─── Materials provided ───
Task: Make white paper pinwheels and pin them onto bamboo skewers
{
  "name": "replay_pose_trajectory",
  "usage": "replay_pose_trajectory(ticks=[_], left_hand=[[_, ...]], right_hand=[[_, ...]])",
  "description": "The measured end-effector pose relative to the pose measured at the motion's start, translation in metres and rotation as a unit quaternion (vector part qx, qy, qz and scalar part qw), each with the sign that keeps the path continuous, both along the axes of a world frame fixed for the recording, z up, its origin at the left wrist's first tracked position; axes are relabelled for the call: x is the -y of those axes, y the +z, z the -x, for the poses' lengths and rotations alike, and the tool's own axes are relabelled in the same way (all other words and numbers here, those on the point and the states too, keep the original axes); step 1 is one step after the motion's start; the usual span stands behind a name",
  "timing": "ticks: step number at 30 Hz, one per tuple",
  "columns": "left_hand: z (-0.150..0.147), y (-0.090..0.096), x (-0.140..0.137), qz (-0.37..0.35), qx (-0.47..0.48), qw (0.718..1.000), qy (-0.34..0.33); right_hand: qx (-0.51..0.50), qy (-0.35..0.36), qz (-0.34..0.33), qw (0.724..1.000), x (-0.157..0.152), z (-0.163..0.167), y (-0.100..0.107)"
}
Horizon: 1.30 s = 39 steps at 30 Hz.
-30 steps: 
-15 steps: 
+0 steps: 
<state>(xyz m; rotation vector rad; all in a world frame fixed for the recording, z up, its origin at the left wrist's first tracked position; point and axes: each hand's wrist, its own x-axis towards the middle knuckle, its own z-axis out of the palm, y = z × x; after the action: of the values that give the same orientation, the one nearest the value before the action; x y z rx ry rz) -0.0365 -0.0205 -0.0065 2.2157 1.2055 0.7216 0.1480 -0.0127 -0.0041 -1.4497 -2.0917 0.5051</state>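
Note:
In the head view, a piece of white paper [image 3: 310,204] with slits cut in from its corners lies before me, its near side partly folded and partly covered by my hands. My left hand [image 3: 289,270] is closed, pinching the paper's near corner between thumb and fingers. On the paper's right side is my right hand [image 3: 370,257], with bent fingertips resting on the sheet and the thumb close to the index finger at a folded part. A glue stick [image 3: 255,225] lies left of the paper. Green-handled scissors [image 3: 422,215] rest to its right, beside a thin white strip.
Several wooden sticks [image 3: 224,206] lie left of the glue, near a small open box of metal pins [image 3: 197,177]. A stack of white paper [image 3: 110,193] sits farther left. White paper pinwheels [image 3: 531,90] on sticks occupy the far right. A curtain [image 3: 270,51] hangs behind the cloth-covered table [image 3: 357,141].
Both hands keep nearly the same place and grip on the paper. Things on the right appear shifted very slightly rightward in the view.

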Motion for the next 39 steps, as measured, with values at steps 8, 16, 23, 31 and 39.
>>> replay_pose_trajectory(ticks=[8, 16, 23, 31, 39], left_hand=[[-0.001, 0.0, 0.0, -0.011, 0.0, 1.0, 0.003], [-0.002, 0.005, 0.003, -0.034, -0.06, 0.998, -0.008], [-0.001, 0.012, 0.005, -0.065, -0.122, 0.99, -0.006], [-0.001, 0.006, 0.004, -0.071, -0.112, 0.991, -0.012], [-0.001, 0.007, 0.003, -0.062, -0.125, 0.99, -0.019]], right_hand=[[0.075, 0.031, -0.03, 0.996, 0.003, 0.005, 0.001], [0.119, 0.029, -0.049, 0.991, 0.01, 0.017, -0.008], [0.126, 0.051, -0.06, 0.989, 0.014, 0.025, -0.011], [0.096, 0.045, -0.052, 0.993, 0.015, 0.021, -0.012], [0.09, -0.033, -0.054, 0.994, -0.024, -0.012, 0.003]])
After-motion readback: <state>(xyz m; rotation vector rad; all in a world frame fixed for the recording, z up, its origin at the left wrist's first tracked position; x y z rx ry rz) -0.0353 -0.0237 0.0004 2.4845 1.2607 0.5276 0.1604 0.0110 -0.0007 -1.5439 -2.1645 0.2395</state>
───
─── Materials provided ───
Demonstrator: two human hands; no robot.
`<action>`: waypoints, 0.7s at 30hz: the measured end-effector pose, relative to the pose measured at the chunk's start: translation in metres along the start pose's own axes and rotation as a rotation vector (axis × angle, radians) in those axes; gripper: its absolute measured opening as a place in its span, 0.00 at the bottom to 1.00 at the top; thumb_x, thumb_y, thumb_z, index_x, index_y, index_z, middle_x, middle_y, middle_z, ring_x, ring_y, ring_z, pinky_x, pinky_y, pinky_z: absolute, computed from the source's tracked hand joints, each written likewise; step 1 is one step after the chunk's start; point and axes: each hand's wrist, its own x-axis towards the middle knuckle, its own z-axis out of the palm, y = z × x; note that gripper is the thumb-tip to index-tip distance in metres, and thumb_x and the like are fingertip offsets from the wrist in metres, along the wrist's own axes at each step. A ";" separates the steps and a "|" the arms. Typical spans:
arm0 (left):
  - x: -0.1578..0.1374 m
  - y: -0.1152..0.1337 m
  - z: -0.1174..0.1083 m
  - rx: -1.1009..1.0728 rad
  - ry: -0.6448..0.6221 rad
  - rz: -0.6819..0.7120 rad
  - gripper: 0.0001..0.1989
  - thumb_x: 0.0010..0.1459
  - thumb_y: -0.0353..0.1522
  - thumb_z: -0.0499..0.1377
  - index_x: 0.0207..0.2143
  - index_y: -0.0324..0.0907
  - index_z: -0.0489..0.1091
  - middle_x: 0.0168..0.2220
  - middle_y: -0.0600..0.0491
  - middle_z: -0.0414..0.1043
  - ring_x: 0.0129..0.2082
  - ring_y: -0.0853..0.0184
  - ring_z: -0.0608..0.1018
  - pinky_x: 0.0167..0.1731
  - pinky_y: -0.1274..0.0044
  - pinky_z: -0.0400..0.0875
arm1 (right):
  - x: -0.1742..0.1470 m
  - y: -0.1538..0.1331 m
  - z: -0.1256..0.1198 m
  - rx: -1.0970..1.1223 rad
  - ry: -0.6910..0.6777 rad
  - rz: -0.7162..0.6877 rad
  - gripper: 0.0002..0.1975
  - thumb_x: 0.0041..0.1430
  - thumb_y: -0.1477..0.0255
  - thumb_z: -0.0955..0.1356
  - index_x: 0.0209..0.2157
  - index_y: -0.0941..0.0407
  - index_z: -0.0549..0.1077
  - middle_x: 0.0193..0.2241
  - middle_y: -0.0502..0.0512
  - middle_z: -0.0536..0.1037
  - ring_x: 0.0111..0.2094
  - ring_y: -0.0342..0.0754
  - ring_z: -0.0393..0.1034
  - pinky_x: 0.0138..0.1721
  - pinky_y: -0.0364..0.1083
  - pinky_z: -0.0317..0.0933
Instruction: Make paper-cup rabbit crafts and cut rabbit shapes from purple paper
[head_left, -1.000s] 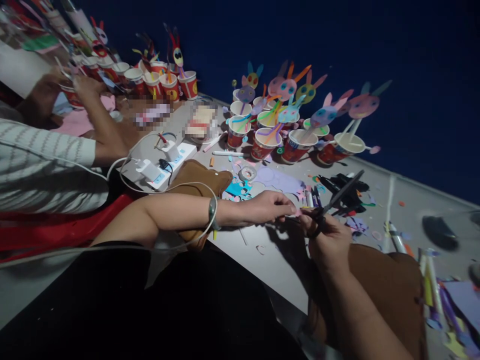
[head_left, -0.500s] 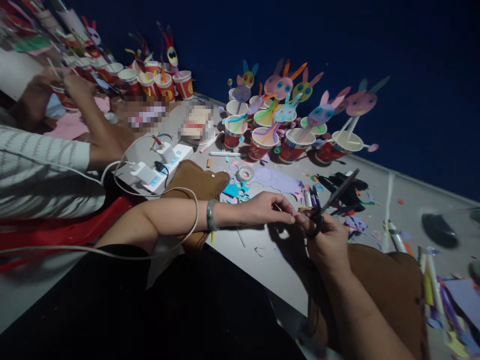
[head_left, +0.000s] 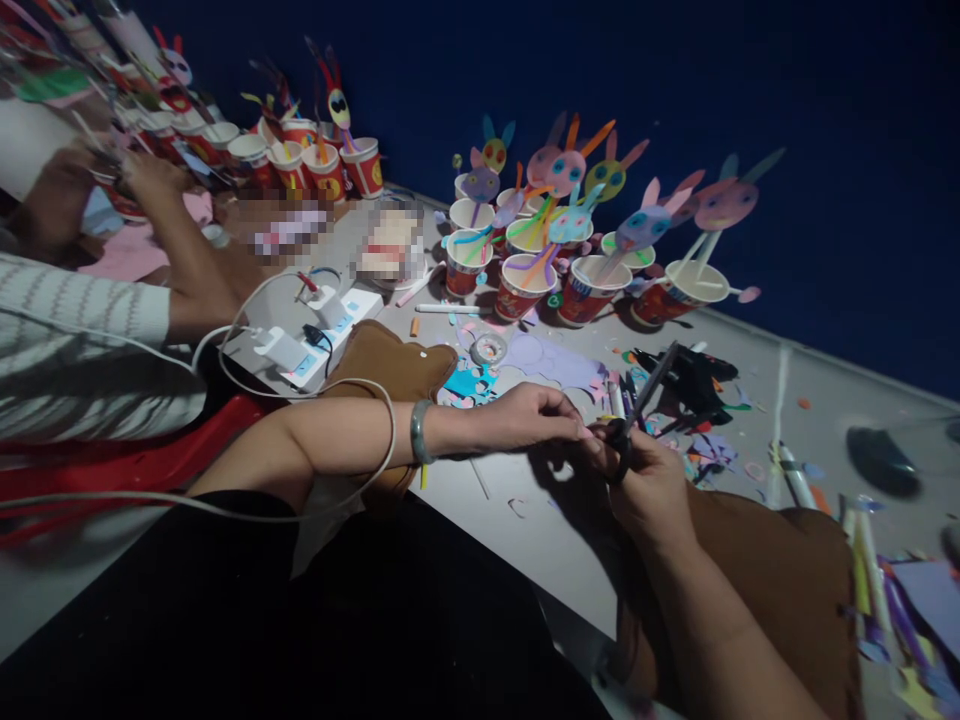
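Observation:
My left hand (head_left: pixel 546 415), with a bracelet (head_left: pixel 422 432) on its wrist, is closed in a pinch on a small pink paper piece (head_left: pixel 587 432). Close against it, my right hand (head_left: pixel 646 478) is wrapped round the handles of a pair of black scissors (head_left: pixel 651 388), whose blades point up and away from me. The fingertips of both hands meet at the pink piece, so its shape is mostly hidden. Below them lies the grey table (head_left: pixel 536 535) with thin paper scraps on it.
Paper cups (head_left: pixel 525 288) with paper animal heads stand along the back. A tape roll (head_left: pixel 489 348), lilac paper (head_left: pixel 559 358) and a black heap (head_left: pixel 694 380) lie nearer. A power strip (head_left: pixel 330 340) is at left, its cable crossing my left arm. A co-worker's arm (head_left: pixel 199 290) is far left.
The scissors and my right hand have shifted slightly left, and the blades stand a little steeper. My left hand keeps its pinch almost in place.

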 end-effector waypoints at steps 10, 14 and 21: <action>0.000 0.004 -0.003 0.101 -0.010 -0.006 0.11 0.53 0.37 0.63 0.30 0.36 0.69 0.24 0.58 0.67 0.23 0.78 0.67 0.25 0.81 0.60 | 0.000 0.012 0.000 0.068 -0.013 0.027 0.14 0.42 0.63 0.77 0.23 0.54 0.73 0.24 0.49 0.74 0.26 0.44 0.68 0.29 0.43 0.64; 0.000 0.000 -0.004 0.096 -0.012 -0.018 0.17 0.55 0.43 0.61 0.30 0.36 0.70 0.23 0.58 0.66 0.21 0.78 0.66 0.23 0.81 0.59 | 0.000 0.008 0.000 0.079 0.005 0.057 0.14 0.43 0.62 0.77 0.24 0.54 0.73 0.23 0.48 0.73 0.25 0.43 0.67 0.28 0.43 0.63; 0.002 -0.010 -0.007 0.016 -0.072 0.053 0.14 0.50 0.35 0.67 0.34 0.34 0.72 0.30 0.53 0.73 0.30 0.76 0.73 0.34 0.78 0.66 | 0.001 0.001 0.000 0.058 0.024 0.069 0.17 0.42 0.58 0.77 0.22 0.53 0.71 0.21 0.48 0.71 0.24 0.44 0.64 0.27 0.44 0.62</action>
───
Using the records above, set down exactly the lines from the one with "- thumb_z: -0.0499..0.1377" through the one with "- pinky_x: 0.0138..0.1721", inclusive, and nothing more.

- _Task response_
  - thumb_z: -0.0499..0.1377
  - index_x: 0.0207..0.2143
  - index_y: -0.0324..0.0907
  - index_z: -0.0489..0.1091
  - middle_x: 0.0168..0.2220
  - middle_y: -0.0600..0.0491
  - middle_z: -0.0414..0.1043
  - ring_x: 0.0129..0.2082
  - ring_y: -0.0853..0.0184
  - ring_z: -0.0608..0.1018
  - pinky_x: 0.0167..0.1731
  - pinky_y: -0.1274..0.0044
  - pinky_z: -0.0400..0.0875
arm1 (right):
  - x: -0.1742..0.1470 m
  - y: -0.1538..0.1331 m
  - z: -0.1256..0.1198 m
  - rx: -1.0970..1.1223 rad
  - ry: -0.6910..0.6777 rad
  - rz: -0.7162..0.6877 rad
  - gripper: 0.0002..0.1975
  - thumb_x: 0.0041..0.1430
  - thumb_y: -0.1477..0.0255
  - thumb_z: -0.0955..0.1356
  - index_x: 0.0209..0.2157
  - index_y: -0.0941..0.0407
  - index_z: -0.0549..0.1077
  - middle_x: 0.0193..0.2241
  - middle_y: -0.0502..0.0512
  - middle_z: -0.0536..0.1037
  - ring_x: 0.0111..0.2094
  - ring_y: -0.0342..0.0754
  - ring_z: -0.0393..0.1034
  - pinky_x: 0.0138..0.1721

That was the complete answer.